James Madison admitted in Article 40 of the Federalist Papers that the delegates had skirted the legal method of ratification. His argument was basically that the ends justify the means — the Constitution was so needed, it was justified to ignore the Articles of Confederation, the constitution they were then operating under. Fortunately it turned out well, but are we willing to play Russian Roulette and give a modern convention the opportunity to do what they believe is best? Maybe they would think it best to provide for a ratification of some number less than two-thirds of the states. One must understand that most people believe their way is best. Barack Obama thought his way was best.

For sake of argument, let us pretend that we have a convention, and they actually limit themselves to passing some amendment that places this or that restriction on the power of the federal government. Great. And then they send this magnificent piece of work to the state legislatures, and two-thirds pass it. We've pulled the trigger and the hammer fell on an empty chamber. We have a great new amendment to the Constitution, telling the federal government what for.

That is possible, but highly unlikely. But would it make any difference? After all, we have a Constitution right now that does not authorize most of the things Congress does. Presidents regularly ignore constitutional restrictions, boasting they have a pen and a phone. The Supreme Court finds all sorts of interesting things in the Constitution (“penumbras,” anyone?) that we all know are not in there, and we know they know are not in there, and we know they know we know are not in there.

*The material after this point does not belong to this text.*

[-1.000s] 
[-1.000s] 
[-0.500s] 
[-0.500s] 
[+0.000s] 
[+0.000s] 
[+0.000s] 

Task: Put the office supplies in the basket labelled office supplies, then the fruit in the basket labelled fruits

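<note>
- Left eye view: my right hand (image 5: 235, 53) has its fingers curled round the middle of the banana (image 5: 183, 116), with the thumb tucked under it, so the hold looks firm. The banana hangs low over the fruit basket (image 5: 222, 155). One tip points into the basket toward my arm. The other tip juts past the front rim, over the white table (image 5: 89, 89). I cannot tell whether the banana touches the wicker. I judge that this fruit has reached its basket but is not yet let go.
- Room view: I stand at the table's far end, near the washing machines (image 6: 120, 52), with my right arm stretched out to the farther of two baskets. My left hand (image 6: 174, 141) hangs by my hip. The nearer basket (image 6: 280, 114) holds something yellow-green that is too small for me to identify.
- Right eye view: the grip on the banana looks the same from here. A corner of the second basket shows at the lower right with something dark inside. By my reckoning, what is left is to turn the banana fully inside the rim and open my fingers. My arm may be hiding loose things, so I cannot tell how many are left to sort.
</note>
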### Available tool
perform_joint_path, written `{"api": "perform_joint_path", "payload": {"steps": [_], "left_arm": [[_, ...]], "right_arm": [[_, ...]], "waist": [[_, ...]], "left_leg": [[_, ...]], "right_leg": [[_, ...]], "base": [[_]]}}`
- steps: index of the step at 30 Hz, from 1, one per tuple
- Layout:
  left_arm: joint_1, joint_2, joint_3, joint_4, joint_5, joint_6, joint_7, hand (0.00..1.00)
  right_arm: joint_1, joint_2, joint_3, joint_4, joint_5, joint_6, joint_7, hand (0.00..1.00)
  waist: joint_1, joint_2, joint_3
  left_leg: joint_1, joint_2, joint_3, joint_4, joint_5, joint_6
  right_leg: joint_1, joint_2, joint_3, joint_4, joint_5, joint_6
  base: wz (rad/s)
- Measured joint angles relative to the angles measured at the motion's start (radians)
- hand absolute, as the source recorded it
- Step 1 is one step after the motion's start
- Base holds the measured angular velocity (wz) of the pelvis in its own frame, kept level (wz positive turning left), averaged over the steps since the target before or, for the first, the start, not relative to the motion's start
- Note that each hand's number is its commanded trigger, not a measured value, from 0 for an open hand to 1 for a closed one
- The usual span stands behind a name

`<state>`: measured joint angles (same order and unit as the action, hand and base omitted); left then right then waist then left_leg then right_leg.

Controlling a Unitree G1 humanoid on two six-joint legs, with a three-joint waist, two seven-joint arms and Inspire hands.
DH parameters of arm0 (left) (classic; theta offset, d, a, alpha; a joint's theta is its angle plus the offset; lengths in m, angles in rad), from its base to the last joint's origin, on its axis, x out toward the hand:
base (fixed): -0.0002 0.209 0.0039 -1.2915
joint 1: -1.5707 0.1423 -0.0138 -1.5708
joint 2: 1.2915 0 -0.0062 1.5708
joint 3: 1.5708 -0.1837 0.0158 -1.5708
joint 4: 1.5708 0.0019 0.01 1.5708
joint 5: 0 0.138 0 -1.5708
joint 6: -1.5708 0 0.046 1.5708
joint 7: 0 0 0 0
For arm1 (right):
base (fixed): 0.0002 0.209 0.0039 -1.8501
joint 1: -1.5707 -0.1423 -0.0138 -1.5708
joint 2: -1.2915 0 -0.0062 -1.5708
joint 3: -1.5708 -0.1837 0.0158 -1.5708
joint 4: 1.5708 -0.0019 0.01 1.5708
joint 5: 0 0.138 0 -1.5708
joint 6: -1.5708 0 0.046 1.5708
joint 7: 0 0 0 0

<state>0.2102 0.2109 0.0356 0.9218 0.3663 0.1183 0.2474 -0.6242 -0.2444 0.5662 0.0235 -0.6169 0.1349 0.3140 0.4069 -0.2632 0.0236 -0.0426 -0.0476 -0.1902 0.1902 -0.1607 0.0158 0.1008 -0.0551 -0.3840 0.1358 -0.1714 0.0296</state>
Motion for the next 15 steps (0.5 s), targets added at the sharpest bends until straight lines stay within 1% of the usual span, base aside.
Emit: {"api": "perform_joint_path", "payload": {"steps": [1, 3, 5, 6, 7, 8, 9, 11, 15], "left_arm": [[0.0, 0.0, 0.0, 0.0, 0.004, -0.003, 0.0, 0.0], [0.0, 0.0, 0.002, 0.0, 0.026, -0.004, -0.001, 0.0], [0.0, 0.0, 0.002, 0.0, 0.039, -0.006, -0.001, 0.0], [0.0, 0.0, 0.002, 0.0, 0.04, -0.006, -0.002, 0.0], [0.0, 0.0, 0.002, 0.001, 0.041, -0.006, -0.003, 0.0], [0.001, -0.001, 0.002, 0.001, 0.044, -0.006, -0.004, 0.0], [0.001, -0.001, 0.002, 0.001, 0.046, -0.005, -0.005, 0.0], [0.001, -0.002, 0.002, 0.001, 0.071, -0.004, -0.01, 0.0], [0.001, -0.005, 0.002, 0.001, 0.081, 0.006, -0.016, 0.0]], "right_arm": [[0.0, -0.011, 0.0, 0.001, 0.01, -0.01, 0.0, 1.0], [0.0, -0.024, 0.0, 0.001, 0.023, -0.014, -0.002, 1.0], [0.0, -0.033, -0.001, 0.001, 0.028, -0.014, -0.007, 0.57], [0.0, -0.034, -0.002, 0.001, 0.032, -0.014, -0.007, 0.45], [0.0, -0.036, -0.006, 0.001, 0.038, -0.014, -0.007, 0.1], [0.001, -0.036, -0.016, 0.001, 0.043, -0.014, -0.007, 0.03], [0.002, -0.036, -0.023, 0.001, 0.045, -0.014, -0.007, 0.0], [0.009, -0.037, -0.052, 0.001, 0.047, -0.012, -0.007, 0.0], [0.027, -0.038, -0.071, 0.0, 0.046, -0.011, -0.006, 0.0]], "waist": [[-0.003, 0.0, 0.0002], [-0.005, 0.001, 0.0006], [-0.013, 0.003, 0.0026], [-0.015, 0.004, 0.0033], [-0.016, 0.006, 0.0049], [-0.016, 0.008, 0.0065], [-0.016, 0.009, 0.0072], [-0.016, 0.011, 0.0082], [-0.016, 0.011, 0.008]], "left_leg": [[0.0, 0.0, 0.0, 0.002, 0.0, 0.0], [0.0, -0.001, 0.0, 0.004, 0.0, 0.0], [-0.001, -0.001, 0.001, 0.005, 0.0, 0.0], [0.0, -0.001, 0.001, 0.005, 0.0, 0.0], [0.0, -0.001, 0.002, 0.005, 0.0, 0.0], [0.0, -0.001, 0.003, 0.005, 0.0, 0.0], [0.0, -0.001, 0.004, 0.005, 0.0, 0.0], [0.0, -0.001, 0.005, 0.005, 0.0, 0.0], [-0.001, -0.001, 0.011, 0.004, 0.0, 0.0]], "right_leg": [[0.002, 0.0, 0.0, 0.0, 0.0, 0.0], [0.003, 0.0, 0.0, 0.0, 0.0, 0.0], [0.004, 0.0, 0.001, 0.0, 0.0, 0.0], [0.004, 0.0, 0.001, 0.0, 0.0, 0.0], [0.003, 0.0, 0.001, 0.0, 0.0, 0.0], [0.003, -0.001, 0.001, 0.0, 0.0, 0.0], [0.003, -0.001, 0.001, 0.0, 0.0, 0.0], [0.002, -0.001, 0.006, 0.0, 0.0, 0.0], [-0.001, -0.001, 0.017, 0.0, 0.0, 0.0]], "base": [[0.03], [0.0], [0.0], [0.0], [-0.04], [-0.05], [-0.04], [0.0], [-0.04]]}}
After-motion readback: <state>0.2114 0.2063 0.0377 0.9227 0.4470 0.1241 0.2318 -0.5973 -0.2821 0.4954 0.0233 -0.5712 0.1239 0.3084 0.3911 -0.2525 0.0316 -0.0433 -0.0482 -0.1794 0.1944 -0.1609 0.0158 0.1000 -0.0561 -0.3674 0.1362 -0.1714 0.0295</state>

But they continue to do it. Why pass another amendment for them to ignore? As Nancy Pelosi cackled when asked if ObamaCare was constitutional, "Is that a serious question?"

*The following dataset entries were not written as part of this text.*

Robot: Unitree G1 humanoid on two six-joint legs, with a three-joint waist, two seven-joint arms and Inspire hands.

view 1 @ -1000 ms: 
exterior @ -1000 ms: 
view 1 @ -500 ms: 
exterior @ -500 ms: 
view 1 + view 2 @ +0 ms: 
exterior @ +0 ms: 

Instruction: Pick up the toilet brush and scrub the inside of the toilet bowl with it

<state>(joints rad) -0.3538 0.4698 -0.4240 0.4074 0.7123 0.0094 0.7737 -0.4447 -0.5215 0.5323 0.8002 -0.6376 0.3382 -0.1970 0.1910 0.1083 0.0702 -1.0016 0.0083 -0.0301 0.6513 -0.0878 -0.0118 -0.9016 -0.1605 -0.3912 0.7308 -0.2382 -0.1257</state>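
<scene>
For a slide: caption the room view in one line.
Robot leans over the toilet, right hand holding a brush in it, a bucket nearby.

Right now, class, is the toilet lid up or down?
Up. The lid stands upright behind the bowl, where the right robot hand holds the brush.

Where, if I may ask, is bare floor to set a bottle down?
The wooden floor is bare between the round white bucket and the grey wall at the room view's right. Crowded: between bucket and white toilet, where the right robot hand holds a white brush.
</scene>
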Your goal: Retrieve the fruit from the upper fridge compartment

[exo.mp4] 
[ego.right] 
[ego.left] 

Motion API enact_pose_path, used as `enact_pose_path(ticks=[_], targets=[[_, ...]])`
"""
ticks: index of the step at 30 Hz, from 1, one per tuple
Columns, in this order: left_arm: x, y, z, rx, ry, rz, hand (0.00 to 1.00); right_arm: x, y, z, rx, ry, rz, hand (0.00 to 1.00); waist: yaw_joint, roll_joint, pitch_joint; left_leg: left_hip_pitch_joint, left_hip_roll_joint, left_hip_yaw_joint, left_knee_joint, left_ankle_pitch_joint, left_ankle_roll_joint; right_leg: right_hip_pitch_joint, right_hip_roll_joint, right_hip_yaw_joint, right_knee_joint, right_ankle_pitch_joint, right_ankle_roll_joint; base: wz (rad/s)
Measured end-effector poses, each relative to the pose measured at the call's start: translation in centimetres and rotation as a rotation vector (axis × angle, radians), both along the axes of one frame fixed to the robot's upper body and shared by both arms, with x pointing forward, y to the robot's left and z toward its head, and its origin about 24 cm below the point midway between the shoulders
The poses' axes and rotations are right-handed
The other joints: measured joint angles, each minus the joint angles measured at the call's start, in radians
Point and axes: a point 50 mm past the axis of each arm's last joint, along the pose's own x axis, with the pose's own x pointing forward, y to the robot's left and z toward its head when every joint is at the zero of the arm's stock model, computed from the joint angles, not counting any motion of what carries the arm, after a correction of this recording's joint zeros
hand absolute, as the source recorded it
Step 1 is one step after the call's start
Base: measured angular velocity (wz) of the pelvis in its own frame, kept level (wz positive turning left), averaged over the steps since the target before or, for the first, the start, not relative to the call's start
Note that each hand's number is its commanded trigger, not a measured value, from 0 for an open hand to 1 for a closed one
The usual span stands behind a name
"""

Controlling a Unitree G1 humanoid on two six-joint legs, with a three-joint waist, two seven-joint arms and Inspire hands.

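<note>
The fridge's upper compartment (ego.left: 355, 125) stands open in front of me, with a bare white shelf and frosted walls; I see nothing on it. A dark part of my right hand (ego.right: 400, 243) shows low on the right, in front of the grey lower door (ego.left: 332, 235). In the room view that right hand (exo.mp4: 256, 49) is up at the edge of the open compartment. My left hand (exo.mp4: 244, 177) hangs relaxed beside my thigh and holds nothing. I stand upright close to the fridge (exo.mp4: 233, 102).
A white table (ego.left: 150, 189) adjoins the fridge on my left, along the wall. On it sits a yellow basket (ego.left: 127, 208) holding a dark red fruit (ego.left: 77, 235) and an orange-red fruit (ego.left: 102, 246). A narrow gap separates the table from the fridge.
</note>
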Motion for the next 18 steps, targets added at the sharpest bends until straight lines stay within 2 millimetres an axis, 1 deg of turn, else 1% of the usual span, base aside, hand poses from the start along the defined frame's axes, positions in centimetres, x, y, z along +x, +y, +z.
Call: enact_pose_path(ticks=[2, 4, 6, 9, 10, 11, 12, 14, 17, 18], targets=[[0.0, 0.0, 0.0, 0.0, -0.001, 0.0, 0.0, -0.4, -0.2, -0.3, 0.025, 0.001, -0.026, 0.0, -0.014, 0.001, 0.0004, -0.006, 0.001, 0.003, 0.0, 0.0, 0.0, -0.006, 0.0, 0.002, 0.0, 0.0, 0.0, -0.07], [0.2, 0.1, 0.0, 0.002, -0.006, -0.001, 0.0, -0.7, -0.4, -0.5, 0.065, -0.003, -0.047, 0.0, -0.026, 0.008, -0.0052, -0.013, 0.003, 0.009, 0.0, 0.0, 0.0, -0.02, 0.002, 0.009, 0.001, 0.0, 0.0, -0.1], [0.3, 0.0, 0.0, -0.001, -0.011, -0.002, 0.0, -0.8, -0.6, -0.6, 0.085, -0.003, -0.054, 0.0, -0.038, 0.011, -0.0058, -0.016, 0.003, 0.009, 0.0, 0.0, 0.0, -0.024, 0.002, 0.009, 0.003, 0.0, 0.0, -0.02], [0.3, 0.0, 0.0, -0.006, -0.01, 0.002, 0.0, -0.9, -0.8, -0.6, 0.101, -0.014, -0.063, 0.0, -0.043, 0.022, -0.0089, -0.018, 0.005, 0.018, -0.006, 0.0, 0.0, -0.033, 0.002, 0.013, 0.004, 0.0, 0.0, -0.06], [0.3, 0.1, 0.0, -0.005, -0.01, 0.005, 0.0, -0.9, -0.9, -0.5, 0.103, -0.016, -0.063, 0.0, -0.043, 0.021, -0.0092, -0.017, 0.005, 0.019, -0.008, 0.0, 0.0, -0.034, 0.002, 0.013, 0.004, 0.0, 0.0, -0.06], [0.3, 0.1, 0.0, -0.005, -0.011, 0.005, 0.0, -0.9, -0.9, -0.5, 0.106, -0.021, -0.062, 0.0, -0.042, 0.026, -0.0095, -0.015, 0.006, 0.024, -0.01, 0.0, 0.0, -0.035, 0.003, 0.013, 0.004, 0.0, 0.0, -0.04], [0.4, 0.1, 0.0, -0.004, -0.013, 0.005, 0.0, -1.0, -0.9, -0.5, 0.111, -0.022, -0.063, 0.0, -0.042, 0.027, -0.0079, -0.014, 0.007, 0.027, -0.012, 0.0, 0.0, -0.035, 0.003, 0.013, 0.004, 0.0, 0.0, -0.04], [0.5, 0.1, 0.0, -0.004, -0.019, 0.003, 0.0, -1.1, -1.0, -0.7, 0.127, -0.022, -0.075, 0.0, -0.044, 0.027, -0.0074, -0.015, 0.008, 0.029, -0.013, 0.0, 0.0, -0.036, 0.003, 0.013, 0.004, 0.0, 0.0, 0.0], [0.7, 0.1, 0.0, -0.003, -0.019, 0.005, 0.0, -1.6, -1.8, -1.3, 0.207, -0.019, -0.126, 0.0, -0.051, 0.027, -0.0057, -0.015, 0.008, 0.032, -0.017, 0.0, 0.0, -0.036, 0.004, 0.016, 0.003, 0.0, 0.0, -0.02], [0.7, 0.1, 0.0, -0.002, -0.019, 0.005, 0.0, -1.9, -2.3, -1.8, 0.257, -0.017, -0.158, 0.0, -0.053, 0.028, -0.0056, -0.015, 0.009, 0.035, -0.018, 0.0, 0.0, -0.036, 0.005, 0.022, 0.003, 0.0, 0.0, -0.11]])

The proponents of the Constitutional Convention/Article V Convention/Convention of States are essentially saying that there is something inherently wrong with our Constitution. The fault is not the Constitution, but the failure to adhere to it. The problem is that we have elected people the likes of Nancy Pelosi, Barack Obama, and the Clintons who do not respect the Constitution. And they certainly do not favor the Second Amendment.

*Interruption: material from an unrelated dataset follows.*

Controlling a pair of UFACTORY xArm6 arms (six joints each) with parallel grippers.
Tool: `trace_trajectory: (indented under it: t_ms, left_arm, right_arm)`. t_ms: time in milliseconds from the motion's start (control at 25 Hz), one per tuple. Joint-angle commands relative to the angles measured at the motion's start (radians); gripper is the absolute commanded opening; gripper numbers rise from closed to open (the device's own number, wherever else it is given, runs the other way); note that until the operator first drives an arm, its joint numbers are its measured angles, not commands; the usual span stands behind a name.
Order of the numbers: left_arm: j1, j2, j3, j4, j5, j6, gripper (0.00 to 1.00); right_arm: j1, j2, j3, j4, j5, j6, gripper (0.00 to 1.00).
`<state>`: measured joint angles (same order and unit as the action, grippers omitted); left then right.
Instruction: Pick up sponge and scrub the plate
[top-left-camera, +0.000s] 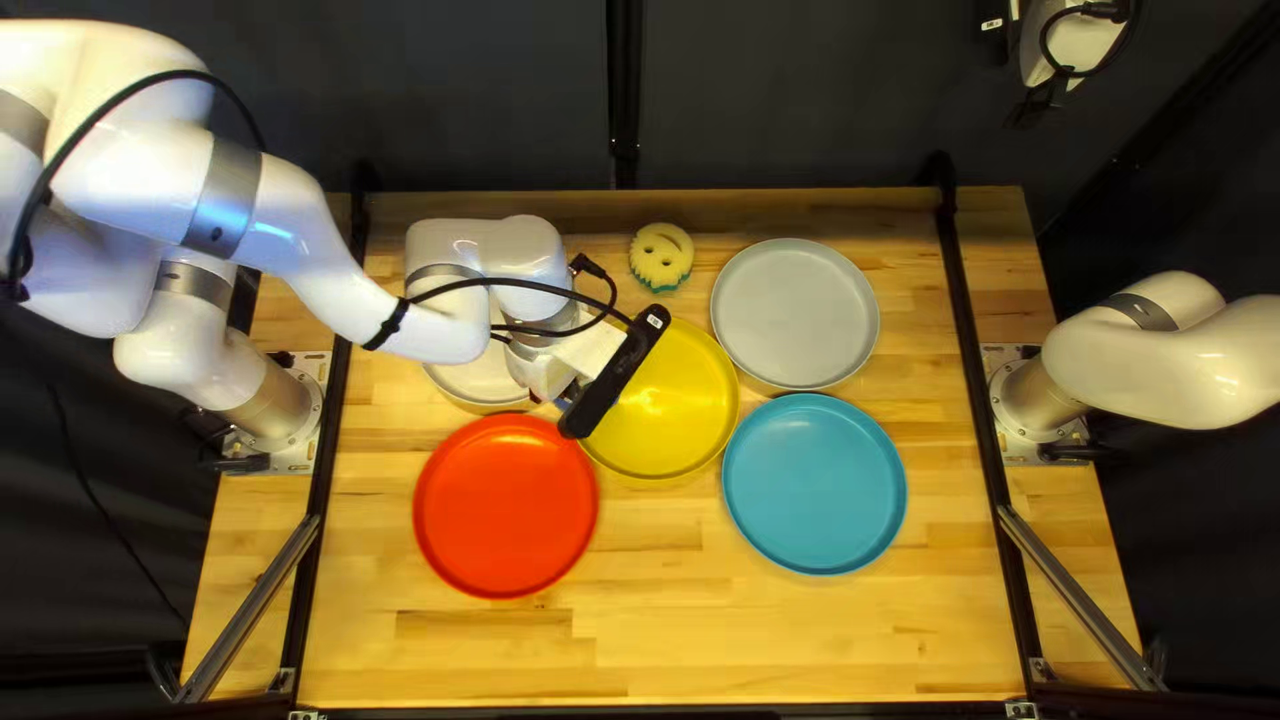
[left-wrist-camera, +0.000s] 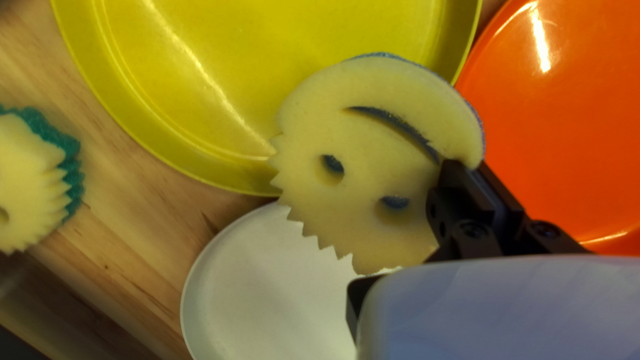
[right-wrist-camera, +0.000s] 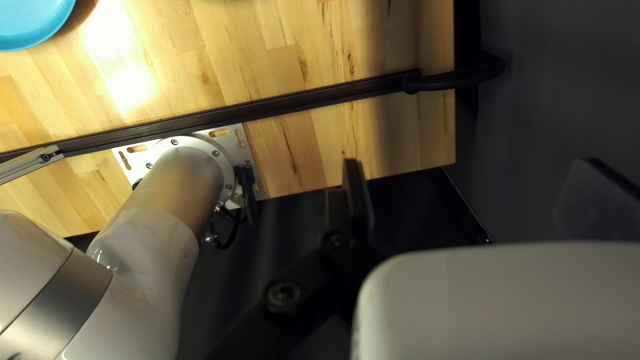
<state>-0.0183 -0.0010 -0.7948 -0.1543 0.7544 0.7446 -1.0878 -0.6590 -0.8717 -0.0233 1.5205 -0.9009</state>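
Here's my left claw (left-wrist-camera: pixel 465 165), nearly closed, pinching the sponge (left-wrist-camera: pixel 373 153) above the yellow plate's (top-left-camera: pixel 674 420) rim; my right claw (right-wrist-camera: pixel 475 193) gapes empty. That off-centre bite could let it twist under pressure, or skid toward the red plate (top-left-camera: pixel 504 504), eight o'clock from yellow.

Plates: yellow plate (top-left-camera: pixel 680 400), red plate (top-left-camera: pixel 507 507) and blue plate (top-left-camera: pixel 814 483) look like smooth plastic; yellow and red throw sharp glints. Grey plate (top-left-camera: pixel 796 314): smooth, duller. Blue-backed sponge (left-wrist-camera: pixel 373 153): matt, fine-pored foam. Green-backed sponge (left-wrist-camera: pixel 30 180): same foam; backing rough, fibrous. Tabletop (top-left-camera: pixel 800 654): smooth wood, grain visible, bright sheen. Left arm (top-left-camera: pixel 294 254), right arm (top-left-camera: pixel 1187 367): glossy white shells, satin metal-look bands. Mounting plate (right-wrist-camera: pixel 230 138): bare metal. Curtain (top-left-camera: pixel 440 120): matt dark cloth.
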Motion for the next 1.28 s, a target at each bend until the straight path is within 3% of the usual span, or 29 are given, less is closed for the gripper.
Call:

Why would we expect the voters to choose better people to a con-con than we send to Congress? At least we have a chance to replace members of Congress in the next election. If the Constitution is changed at a con-con dominated by progressive types, then the changes favored by their ilk will be written into the Constitution.

It is much easier to change a member of Congress, even one as powerful as House Majority Leader Eric Cantor, than it is to change the Constitution. Do you really think we could add the Second Amendment back in if it were repealed or altered?

Dudley Brown, the president of the National Association for Gun Rights, said, “Anti-gun billionaire playboy Michael Bloomberg is salivating at the opportunity to use an open-ended Article V Con Con to strip law-abiding citizens of their Second Amendment rights.” He predicted that powerful left-wing groups will have the financial support from Bloomberg and George Soros to win control of any such convention, and cast aside not just the Second Amendment, but the entire Constitution.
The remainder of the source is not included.